Each line of the material below must be transcribed exactly.

[Opening Records for this task section]

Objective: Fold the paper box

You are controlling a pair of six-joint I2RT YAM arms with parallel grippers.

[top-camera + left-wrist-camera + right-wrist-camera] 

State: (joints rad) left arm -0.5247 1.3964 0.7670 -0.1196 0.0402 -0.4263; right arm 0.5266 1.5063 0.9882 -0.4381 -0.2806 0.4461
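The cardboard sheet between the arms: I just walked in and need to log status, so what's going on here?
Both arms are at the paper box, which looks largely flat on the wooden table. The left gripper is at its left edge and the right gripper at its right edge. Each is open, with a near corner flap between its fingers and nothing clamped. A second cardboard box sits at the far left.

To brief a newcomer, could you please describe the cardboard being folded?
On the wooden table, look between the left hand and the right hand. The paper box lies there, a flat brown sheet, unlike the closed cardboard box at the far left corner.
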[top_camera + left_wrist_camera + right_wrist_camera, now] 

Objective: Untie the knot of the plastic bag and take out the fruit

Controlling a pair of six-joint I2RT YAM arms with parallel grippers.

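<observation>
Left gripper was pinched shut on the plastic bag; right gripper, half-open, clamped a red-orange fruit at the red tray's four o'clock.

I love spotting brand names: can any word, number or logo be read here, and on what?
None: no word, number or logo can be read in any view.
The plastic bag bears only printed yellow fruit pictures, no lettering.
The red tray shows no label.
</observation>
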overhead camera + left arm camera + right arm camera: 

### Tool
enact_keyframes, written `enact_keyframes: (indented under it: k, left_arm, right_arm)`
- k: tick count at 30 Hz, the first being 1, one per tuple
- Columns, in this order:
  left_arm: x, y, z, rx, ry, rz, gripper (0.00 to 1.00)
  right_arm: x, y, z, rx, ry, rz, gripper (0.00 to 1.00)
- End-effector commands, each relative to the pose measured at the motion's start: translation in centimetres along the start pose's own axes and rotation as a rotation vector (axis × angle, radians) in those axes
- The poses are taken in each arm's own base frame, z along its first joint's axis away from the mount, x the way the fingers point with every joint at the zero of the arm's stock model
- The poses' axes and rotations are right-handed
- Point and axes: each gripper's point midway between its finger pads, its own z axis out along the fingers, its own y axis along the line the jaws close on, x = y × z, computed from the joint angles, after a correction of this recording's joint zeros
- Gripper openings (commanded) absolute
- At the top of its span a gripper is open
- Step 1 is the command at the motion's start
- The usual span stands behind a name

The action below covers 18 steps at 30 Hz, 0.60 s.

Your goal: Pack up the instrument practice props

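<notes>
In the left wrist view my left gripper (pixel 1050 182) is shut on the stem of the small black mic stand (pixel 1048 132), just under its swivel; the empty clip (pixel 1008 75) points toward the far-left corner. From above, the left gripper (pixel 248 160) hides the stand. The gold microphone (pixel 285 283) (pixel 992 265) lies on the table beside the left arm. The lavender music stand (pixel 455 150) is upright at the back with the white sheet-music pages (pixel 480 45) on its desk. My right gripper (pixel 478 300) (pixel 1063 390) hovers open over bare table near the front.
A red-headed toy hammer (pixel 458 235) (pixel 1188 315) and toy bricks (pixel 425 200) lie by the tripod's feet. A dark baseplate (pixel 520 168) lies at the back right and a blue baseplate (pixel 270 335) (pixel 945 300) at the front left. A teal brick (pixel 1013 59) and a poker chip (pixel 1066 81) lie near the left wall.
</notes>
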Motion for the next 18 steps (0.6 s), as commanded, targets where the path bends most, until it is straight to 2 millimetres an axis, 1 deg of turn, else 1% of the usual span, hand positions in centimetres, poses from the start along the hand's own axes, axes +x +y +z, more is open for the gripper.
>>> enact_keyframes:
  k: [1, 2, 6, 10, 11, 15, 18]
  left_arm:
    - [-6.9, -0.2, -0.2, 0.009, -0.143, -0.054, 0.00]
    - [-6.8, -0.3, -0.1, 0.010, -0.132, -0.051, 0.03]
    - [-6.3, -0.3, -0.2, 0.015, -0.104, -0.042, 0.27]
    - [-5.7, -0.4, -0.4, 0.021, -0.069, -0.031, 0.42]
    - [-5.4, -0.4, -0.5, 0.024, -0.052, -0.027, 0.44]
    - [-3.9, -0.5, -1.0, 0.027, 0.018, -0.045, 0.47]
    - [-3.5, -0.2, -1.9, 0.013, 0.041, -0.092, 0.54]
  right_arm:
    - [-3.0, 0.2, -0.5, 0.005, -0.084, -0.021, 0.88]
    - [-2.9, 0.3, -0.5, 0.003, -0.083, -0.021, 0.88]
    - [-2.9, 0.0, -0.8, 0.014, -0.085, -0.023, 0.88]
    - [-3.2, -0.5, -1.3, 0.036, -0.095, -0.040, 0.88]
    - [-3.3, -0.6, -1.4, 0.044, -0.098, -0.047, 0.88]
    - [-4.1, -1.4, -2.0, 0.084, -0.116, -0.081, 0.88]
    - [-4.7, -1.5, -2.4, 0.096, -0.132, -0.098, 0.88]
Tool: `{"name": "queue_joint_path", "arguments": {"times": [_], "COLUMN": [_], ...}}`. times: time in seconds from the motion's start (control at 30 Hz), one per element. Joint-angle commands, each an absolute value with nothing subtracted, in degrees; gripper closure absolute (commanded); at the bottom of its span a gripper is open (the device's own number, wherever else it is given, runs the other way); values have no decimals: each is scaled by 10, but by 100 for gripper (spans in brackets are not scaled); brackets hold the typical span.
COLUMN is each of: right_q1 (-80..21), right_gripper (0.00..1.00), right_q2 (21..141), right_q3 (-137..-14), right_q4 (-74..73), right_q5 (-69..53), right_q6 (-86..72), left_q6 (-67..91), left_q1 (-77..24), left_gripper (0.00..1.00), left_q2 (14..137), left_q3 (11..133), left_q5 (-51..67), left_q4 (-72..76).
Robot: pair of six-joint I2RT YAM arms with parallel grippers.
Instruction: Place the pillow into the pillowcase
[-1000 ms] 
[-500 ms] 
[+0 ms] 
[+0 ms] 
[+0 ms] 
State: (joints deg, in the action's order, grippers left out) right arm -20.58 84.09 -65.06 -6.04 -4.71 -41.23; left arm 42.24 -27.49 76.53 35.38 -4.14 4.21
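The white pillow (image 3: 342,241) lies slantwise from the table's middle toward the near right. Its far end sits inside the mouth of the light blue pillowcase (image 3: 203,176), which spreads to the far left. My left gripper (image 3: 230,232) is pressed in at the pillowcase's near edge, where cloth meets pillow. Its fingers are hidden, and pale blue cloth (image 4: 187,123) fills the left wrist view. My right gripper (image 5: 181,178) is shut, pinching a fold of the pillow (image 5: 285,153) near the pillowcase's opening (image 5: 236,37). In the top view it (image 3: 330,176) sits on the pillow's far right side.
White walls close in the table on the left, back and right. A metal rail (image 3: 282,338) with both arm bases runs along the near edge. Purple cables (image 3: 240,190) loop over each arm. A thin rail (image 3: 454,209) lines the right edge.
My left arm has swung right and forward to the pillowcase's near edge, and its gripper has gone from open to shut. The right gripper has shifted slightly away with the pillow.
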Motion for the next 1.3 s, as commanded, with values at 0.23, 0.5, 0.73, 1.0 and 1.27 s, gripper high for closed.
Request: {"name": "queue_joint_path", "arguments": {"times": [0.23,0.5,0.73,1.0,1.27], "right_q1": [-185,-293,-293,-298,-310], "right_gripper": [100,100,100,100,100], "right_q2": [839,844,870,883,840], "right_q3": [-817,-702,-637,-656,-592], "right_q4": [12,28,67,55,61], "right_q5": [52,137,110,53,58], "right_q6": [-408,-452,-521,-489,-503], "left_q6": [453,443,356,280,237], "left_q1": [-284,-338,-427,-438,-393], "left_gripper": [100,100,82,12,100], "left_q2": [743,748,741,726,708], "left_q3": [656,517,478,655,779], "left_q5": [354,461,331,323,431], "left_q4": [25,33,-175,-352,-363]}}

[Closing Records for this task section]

**Response to this task**
Objective: Fold the paper box

You are controlling a pair of six-joint I2RT YAM arms with parallel grippers.

[top-camera + left-wrist-camera + right-wrist-camera] 

State: (joints rad) left arm -0.5247 1.3964 0.7670 -0.1196 0.0402 -0.4263; right arm 0.5266 1.5063 0.9882 -0.4381 -0.2806 0.4461
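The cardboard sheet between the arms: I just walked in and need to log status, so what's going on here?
Both arms are at the paper box, which looks largely flat on the wooden table. The left gripper is at its left edge and the right gripper at its right edge. Each is open, with a near corner flap between its fingers and nothing clamped. A second cardboard box sits at the far left.

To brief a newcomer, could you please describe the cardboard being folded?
On the wooden table, look between the left hand and the right hand. The paper box lies there, a flat brown sheet, unlike the closed cardboard box at the far left corner.
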[top_camera + left_wrist_camera + right_wrist_camera, now] 

Objective: Untie the knot of the plastic bag and take out the fruit

Controlling a pair of six-joint I2RT YAM arms with parallel grippers.

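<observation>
Left gripper was pinched shut on the plastic bag; right gripper, half-open, clamped a red-orange fruit at the red tray's four o'clock.

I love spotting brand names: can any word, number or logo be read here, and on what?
None: no word, number or logo can be read in any view.
The plastic bag bears only printed yellow fruit pictures, no lettering.
The red tray shows no label.
</observation>
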overhead camera + left arm camera + right arm camera: 

### Tool
enact_keyframes, written `enact_keyframes: (indented under it: k, left_arm, right_arm)`
- k: tick count at 30 Hz, the first being 1, one per tuple
- Columns, in this order:
  left_arm: x, y, z, rx, ry, rz, gripper (0.00 to 1.00)
  right_arm: x, y, z, rx, ry, rz, gripper (0.00 to 1.00)
- End-effector commands, each relative to the pose measured at the motion's start: translation in centimetres along the start pose's own axes and rotation as a rotation vector (axis × angle, radians) in those axes
- The poses are taken in each arm's own base frame, z along its first joint's axis away from the mount, x the way the fingers point with every joint at the zero of the arm's stock model
- The poses' axes and rotations are right-handed
- Point and axes: each gripper's point midway between its finger pads, its own z axis out along the fingers, its own y axis along the line the jaws close on, x = y × z, computed from the joint angles, after a correction of this recording's joint zeros
- Gripper openings (commanded) absolute
- At the top of its span a gripper is open
- Step 1 is the command at the motion's start
- The usual span stands behind a name

The action below covers 18 steps at 30 Hz, 0.60 s.

Your goal: Pack up the instrument practice props

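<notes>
In the left wrist view my left gripper (pixel 1050 182) is shut on the stem of the small black mic stand (pixel 1048 132), just under its swivel; the empty clip (pixel 1008 75) points toward the far-left corner. From above, the left gripper (pixel 248 160) hides the stand. The gold microphone (pixel 285 283) (pixel 992 265) lies on the table beside the left arm. The lavender music stand (pixel 455 150) is upright at the back with the white sheet-music pages (pixel 480 45) on its desk. My right gripper (pixel 478 300) (pixel 1063 390) hovers open over bare table near the front.
A red-headed toy hammer (pixel 458 235) (pixel 1188 315) and toy bricks (pixel 425 200) lie by the tripod's feet. A dark baseplate (pixel 520 168) lies at the back right and a blue baseplate (pixel 270 335) (pixel 945 300) at the front left. A teal brick (pixel 1013 59) and a poker chip (pixel 1066 81) lie near the left wall.
</notes>
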Motion for the next 18 steps (0.6 s), as commanded, targets where the path bends most, until it is straight to 2 millimetres an axis, 1 deg of turn, else 1% of the usual span, hand positions in centimetres, poses from the start along the hand's own axes, axes +x +y +z, more is open for the gripper.
>>> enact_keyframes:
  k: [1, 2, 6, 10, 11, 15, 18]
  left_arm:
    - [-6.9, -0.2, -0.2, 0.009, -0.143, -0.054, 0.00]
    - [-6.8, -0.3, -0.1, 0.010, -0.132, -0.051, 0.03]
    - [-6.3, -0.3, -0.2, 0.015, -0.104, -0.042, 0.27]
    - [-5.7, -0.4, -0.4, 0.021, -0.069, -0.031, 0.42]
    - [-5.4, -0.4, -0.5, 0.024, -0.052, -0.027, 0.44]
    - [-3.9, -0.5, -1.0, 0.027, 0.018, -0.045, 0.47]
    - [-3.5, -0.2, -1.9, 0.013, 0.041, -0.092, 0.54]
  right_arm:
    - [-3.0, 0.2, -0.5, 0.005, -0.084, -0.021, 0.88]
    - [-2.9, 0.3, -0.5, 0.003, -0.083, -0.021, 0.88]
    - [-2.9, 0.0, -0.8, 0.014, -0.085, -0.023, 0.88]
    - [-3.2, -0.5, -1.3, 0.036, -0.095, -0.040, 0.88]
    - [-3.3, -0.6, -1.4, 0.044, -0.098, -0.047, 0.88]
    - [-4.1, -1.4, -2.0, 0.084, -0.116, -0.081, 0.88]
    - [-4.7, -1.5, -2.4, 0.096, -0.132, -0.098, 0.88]
Tool: `{"name": "queue_joint_path", "arguments": {"times": [_], "COLUMN": [_], ...}}`. times: time in seconds from the motion's start (control at 30 Hz), one per element. Joint-angle commands, each an absolute value with nothing subtracted, in degrees; gripper closure absolute (commanded); at the bottom of its span a gripper is open (the device's own number, wherever else it is given, runs the other way); values have no decimals: each is scaled by 10, but by 100 for gripper (spans in brackets are not scaled); brackets hold the typical span.
COLUMN is each of: right_q1 (-80..21), right_gripper (0.00..1.00), right_q2 (21..141), right_q3 (-137..-14), right_q4 (-74..73), right_q5 (-69..53), right_q6 (-86..72), left_q6 (-67..91), left_q1 (-77..24), left_gripper (0.00..1.00), left_q2 (14..137), left_q3 (11..133), left_q5 (-51..67), left_q4 (-72..76).
Robot: pair of six-joint I2RT YAM arms with parallel grippers.
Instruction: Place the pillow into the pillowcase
[-1000 ms] 
[-500 ms] 
[+0 ms] 
[+0 ms] 
[+0 ms] 
State: (joints deg, in the action's order, grippers left out) right arm -20.58 84.09 -65.06 -6.04 -4.71 -41.23; left arm 42.24 -27.49 76.53 35.38 -4.14 4.21
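The white pillow (image 3: 342,241) lies slantwise from the table's middle toward the near right. Its far end sits inside the mouth of the light blue pillowcase (image 3: 203,176), which spreads to the far left. My left gripper (image 3: 230,232) is pressed in at the pillowcase's near edge, where cloth meets pillow. Its fingers are hidden, and pale blue cloth (image 4: 187,123) fills the left wrist view. My right gripper (image 5: 181,178) is shut, pinching a fold of the pillow (image 5: 285,153) near the pillowcase's opening (image 5: 236,37). In the top view it (image 3: 330,176) sits on the pillow's far right side.
White walls close in the table on the left, back and right. A metal rail (image 3: 282,338) with both arm bases runs along the near edge. Purple cables (image 3: 240,190) loop over each arm. A thin rail (image 3: 454,209) lines the right edge.
My left arm has swung right and forward to the pillowcase's near edge, and its gripper has gone from open to shut. The right gripper has shifted slightly away with the pillow.
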Motion for the next 1.3 s, as commanded, with values at 0.23, 0.5, 0.73, 1.0 and 1.27 s, gripper high for closed.
Request: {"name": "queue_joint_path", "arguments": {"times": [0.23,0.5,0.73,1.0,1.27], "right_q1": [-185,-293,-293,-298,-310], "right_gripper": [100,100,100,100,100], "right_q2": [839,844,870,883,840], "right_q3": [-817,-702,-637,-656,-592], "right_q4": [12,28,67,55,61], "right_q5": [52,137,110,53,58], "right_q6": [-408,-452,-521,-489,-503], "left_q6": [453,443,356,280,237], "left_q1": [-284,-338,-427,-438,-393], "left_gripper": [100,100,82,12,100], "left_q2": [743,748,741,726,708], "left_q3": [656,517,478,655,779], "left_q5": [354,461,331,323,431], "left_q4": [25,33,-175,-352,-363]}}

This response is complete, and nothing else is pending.